Gene therapy trial success: game changer for children with SMA

New research has shown that gene therapy may provide an effective treatment for Spinal Muscular Atrophy (SMA), a devastating and fatal genetic condition. The first part of the results from the SPR1NT trial were presented at the European Academy of Neurology (EAN) Conference recently. 

What is SMA?

SMA affects the motor nerve cells in the spinal cord, causing progressive muscle weakness and preventing babies from being able to roll, sit up, crawl, walk and eventually breathe. Until recently, it was the leading genetic cause of infant death in Australia, occurring in 1 in every 10,000 births.

Global recruitment site for trial

Sydney Children's Hospitals Network (SCHN) was the only Australian site selected to participate in the trial and was one of the largest global recruitment sites, with four patients enrolled from SCHN. The trial delivered by the Clinical Research Centre team at Sydney Children's Hospital, Randwick, investigated the use of Zolgensma, a novel viral vector-based gene replacement therapy. Fourteen infants, under six weeks of age and at risk of developing the most common and severe form of SMA, were treated before their symptoms started. 

Successful trial results

The study, which followed each participant until aged 18 months, found that all children achieved the ability to sit independently (with 78 per cent achieving this milestone within the normal developmental window), all were alive and free of permanent ventilation and all had normal swallow function and were fed exclusively by mouth by 18 months of age. The trial also showed that following treatment nine children were able to walk independently and all showed fine motor performance similar to babies without SMA by the completion of the study. 

Site-based lead for the study and Paediatric Neurologist at Sydney Children's Hospital, Randwick, A/Prof Michelle Farrar said the results of the trial was a potential game-changer for both clinicians and families affected by SMA. 

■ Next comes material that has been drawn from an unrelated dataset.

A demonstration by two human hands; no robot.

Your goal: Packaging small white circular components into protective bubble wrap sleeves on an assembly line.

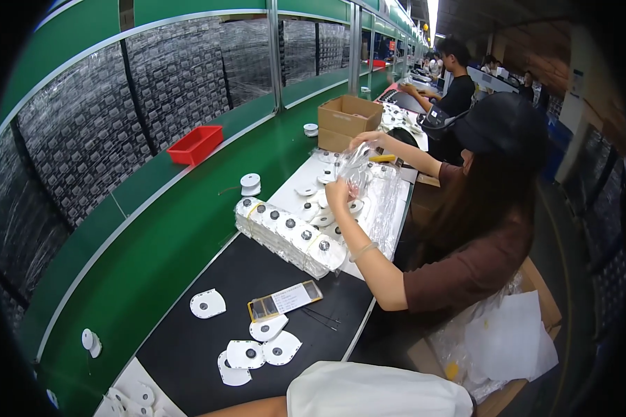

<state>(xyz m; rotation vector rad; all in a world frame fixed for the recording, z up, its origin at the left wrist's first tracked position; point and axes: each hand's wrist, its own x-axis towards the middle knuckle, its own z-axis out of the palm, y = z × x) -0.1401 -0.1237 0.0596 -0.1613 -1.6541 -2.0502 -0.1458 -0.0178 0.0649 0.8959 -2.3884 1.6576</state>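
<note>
Closest, the wearer's bare forearm (250, 407) leaves a white sleeve (382, 390) at the bench's near edge; both hands are out of sight, so I can't tell how the fingers stand. On the black mat (188, 351) beyond, four white rounded plates (255, 347) lie bunched, dark centres up; another sits by the left edge. A bundled plate stack (289, 238) runs lengthwise along the far edge. Past it, a co-worker (476, 271) holds a clear bag (355, 167).

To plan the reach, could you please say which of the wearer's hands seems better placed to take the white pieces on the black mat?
Tentatively the right hand: neither hand shows, but a white sleeve and bare forearm, seemingly the right arm's, lie at the lower edge, close to the white pieces.
</note>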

These results are extremely exciting and encouraging, not only are these children surviving but with this therapy, most are meeting the developmental milestones of any normal baby, which is unheard of.

Zolgensma works by treating SMA at its root cause, inserting a functioning copy of the defective gene into the cells.

By identifying these infants with SMA before the onset of symptoms, early results suggest we may have been able to take what was considered a lethal disease, and turn that around with a one-time, single dose infusion.

It is giving life back to these babies and hope back to their families.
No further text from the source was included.